--- TASK DIRECTIONS ---
The full listing, copied exactly and free of pictures, is the expected reply.

--- PROVIDED ENTRIES ---
○ ○ ○ ○

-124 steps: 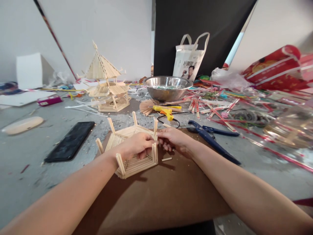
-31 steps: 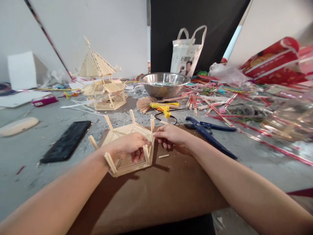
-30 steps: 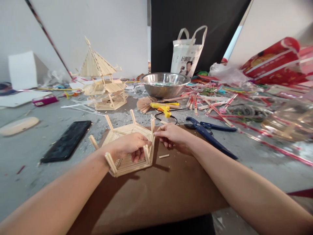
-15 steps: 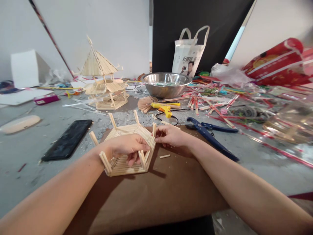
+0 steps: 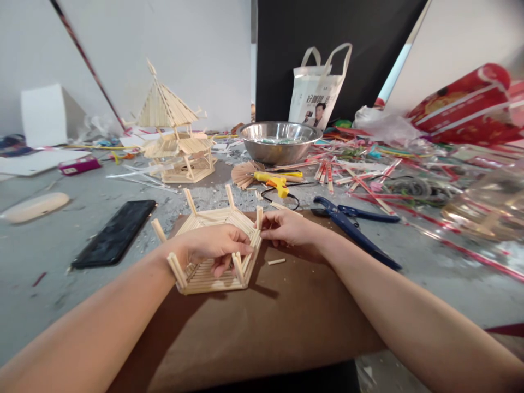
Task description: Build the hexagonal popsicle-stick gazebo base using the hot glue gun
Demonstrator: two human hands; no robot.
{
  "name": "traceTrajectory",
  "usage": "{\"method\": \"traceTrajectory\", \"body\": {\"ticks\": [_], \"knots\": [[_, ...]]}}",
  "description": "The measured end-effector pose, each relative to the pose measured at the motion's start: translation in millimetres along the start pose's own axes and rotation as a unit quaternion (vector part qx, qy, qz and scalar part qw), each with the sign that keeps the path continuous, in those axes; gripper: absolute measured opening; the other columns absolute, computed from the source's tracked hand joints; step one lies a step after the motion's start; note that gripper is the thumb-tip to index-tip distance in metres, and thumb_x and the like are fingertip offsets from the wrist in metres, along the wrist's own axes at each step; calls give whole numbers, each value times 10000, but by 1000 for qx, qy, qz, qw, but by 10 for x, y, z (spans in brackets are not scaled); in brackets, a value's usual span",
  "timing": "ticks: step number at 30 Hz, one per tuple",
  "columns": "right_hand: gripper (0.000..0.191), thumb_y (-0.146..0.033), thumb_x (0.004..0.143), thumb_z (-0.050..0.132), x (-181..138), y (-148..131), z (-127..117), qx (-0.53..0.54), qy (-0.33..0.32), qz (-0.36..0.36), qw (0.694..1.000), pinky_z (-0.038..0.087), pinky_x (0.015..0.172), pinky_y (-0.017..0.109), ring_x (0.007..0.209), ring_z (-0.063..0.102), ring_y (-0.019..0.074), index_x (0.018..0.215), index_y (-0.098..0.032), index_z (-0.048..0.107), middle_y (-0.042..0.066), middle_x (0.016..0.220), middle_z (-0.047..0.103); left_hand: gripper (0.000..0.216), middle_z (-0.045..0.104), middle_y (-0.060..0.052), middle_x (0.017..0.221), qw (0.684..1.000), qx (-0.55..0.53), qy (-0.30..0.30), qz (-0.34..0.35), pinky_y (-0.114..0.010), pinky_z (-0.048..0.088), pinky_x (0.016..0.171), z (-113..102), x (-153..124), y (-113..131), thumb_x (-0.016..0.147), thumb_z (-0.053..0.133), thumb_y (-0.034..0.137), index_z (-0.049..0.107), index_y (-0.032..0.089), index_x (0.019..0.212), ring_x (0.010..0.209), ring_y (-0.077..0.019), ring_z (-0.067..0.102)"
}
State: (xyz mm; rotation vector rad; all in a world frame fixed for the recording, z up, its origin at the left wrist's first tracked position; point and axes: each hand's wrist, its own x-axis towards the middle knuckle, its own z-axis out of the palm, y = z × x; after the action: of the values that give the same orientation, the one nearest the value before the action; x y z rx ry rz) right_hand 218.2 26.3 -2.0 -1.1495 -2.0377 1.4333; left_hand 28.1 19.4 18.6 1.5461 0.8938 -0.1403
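A six-sided base of pale wooden sticks (image 5: pixel 221 284) lies on a brown board (image 5: pixel 286 327), with short paired posts standing at its corners. My left hand (image 5: pixel 219 245) reaches in over the base from the left, fingers curled, with its fingertips against the inner side of the right edge. At the right corner, my right hand (image 5: pixel 284 226) pinches the foot of an upright stick post (image 5: pixel 259 217) from outside. A short cut piece of stick (image 5: pixel 277 262) rests on the board just below my right hand.
Behind stand a stick pavilion (image 5: pixel 176 147) and a metal bowl (image 5: pixel 280 143). A yellow glue gun (image 5: pixel 276 183) and blue cutters (image 5: pixel 352 226) lie beyond and right of the base. On the left is a black phone (image 5: pixel 114 233). Sticks and wrappers litter the right side.
Almost nothing differs. Both hands keep their places on the base and post; the whole view has shifted very slightly.
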Motion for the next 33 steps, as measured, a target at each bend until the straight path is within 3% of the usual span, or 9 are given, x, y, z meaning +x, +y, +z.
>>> {"method": "traceTrajectory", "body": {"ticks": [10,18,33], "knots": [[228,-247,685,541,40,77,55,-53,31,-29,998,387,444,182,505,452,63,879,-126,546,-9,675,535,251,501,56,419,1000,-1,-6,8,-158,260,298,-19,25,-30,761,464,383,419,159,656,272,-60,417],[249,-271,710,521,24,47,24,-72,17,-35,997,372,470,204,514,453,74,892,-109,569,19,709,551,211,561,38,508,1000,-5,-7,18,-171,314,324,-29,32,-26,778,448,325,440,149,663,300,-64,467],[267,-297,707,526,47,26,59,-67,31,-16,997,374,440,194,492,427,68,896,-111,559,2,653,517,191,497,54,465,998,-20,-35,53,-180,343,336,-86,95,-127,780,441,319,461,156,683,309,-71,462]]}}
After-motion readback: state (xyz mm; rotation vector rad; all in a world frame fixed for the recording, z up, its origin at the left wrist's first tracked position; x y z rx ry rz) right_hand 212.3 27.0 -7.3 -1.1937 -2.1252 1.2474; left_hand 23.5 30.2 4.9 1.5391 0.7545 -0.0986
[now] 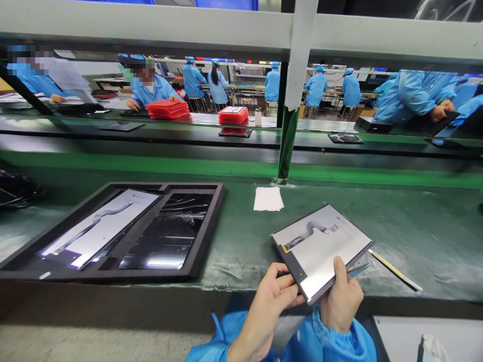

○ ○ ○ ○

--- REPLY TO THE TASK ---
-124 steps: 
-31 steps: 
-30 steps: 
-15 steps: 
+0 steps: 
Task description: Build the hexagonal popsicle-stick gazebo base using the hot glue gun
Demonstrator: two human hands; no robot.
{
  "name": "traceTrajectory",
  "usage": "{\"method\": \"traceTrajectory\", \"body\": {\"ticks\": [_], \"knots\": [[_, ...]]}}",
  "description": "The measured end-effector pose, each relative to the pose measured at the motion's start: translation in millimetres along the start pose's own axes and rotation as a unit quaternion (vector part qx, qy, qz and scalar part qw), each with the sign that keeps the path continuous, in those axes; gripper: absolute measured opening; the other columns absolute, computed from the source's tracked hand joints; step one lies a step after the motion's start; note that gripper is the thumb-tip to index-tip distance in metres, and thumb_x and the like are fingertip offsets from the wrist in metres, along the wrist's own axes at each step; calls give whole numbers, each value times 10000, but by 1000 for qx, qy, qz, qw, but by 10 for x, y, z (spans in brackets are not scaled); in brackets, a value's usual span",
  "timing": "ticks: step number at 30 Hz, one per tuple",
  "columns": "right_hand: gripper (0.000..0.191), thumb_y (-0.146..0.033), thumb_x (0.004..0.143), thumb_z (-0.050..0.132), x (-181..138), y (-148..131), z (-127..117), qx (-0.53..0.54), qy (-0.33..0.32), qz (-0.36..0.36), qw (0.694..1.000), pinky_z (-0.038..0.087), pinky_x (0.015..0.172), pinky_y (-0.017..0.109), ring_x (0.007..0.209), ring_z (-0.063..0.102), ring_y (-0.019..0.074), index_x (0.018..0.215), index_y (-0.098..0.032), index_z (-0.048..0.107), middle_y (-0.042..0.066), middle_x (0.016..0.220), middle_z (-0.047..0.103); left_hand: gripper (0.000..0.216), middle_z (-0.045..0.104), middle_y (-0.060..0.052), middle_x (0.017..0.221), qw (0.684..1.000), qx (-0.55..0.53), qy (-0.30..0.30), qz (-0.34..0.35), pinky_y (-0.114..0.010), pinky_z (-0.048..0.088), pinky_x (0.016..0.171), z (-113..102), x (-153..124), y (-113..131), thumb_x (-0.016..0.147), thumb_z (-0.053..0.133), thumb_y (-0.034..0.137), index_z (-0.049..0.107), index_y (-0.032..0.089), index_x (0.019..0.212), ring_x (0.010..0.209), ring_y (-0.077..0.019), ring_z (-0.067..0.102)"
}
State: (xyz mm; rotation vector rad; all in a world frame fixed for the recording, z up, its origin at the left wrist's first tracked position; point and axes: each hand's wrist, its own x-axis towards the middle knuckle, its own z-axis out of the palm, y = z × x; after the action: of the values that give the same orientation, the one nearest the value before the action; x y z rx ry rz) right_hand 218.2 26.3 -2.0 -1.1495 -2.0377 1.4333; left_hand 28.1 19.4 18.6 1.5461 0.8938 -0.1403
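A six-sided base of pale wooden sticks (image 5: pixel 221 284) lies on a brown board (image 5: pixel 286 327), with short paired posts standing at its corners. My left hand (image 5: pixel 219 245) reaches in over the base from the left, fingers curled, with its fingertips against the inner side of the right edge. At the right corner, my right hand (image 5: pixel 284 226) pinches the foot of an upright stick post (image 5: pixel 259 217) from outside. A short cut piece of stick (image 5: pixel 277 262) rests on the board just below my right hand.
Behind stand a stick pavilion (image 5: pixel 176 147) and a metal bowl (image 5: pixel 280 143). A yellow glue gun (image 5: pixel 276 183) and blue cutters (image 5: pixel 352 226) lie beyond and right of the base. On the left is a black phone (image 5: pixel 114 233). Sticks and wrappers litter the right side.
Almost nothing differs. Both hands keep their places on the base and post; the whole view has shifted very slightly.
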Motion for the next 33 steps, as measured, a target at each bend until the straight path is within 3% of the usual span, or 9 are given, x, y, z meaning +x, +y, +z.
>>> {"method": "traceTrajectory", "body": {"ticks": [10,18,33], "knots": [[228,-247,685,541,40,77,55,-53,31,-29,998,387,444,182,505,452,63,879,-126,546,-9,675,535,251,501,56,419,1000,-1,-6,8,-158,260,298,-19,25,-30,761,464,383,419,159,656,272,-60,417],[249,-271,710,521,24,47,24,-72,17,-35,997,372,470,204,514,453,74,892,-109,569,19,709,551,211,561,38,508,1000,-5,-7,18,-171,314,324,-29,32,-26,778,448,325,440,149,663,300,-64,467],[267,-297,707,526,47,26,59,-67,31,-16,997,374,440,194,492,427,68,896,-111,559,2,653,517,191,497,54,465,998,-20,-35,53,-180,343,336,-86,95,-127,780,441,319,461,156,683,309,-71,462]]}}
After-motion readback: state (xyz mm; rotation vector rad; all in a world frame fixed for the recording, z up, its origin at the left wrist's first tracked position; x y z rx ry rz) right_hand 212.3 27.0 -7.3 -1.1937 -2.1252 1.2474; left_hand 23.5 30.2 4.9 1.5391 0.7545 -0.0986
[now] 

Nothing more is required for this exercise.